Some people certainly think so. The famous Goldman Sachs’ economist, Jim O’Neill, and the creator of the term ‘BRIC’, still sees China as a “beacon of light”. O’Neill no longer believes that indicators like electricity consumption and industrial production, which have been so accurate in the past, still reflect the true level of China’s economic activity. Instead he has switched to indicators of consumption, including monthly retail sales, which seem to support his forecast that China’s economy is in for a ‘softer’ landing. This thesis is quite common among economists and has probably been priced in to global equity markets.

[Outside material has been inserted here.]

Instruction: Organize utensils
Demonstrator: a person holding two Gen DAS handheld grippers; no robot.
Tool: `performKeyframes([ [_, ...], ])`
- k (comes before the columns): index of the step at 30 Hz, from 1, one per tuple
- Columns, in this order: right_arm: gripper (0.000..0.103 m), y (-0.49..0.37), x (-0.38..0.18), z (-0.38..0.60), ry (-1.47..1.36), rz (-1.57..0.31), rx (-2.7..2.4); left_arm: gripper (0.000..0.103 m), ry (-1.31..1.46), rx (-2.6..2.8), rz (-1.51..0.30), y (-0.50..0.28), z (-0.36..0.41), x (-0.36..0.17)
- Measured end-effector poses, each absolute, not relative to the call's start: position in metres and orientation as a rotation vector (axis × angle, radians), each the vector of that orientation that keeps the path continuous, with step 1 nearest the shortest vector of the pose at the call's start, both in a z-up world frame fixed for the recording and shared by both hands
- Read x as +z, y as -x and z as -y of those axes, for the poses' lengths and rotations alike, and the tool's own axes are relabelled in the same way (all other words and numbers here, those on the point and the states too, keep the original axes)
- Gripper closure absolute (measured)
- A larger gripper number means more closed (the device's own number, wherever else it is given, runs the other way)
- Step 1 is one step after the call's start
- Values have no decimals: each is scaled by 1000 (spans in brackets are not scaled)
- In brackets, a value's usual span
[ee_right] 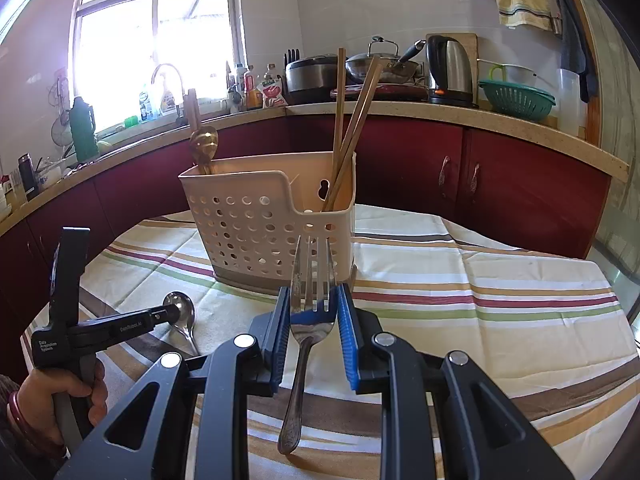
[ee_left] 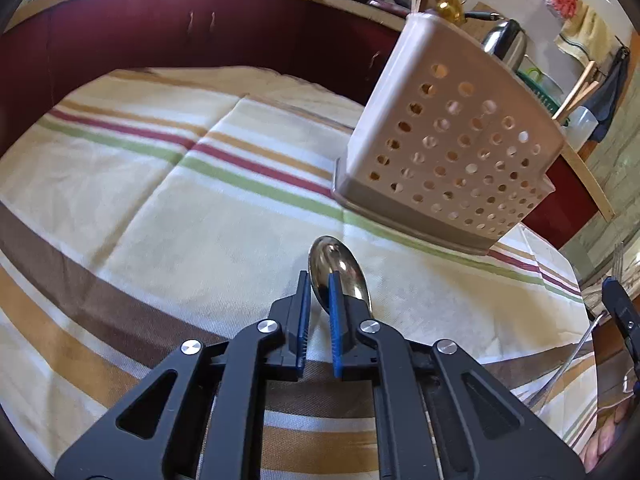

Other economists also do not see a “hard landing” but for other reasons. The excellent economist Andy Xie points out that economic collapses occur only when creditors fear for their loans and try to collect from defaulting debtors. There is a major difference in different economies depending on their legal infrastructures. In countries like the US, when a debt is not paid, the courts will happily enforce the contract. The creditor can satisfy the debt in cash, collect the collateral, foreclose on the real estate or force the debtor into bankruptcy. In other countries like Japan, debts are not collected. The difference is between a sharp crash and protracted slowdown.
Although a crash or hard landing may sound worse than a slowdown or a soft landing, in fact the soft landing is worse. Unless creditors can clear the loans and reallocate capital to more efficient enterprises, the economy cannot restart. The country’s economy becomes littered with zombie banks and mispriced assets. Growth comes to a halt, since the market is not allowed to function. The stagnation can last for over a decade.
This is what is occurring in China. Their 2008 bankruptcy law is unused. Defaulting debtors just leave town. Foreclosures are rare. Banks don’t force developers to repay loans on time, so developers see no need to liquidate inventories at lower prices. Prices do not crash, but sales do.
Most of the loans did not go to developers or private businesses. Instead they went to local governments and SOEs. With slowing real estate sales, the main source of income for local governments is drying up. Rather than trying to collect from another branch of the government, the state-owned banks simply roll the loans over.
Professor Michael Pettis has pointed out these problems for years. He understands the sclerosis inherent in the system, but believes that Beijing will prevent a slowdown by forcing banks to lend more to local governments for infrastructure projects. While this might be sufficient to stimulate the economy for a few months, eventually the loans for these projects or the bonds issued to finance them will end up in default as well.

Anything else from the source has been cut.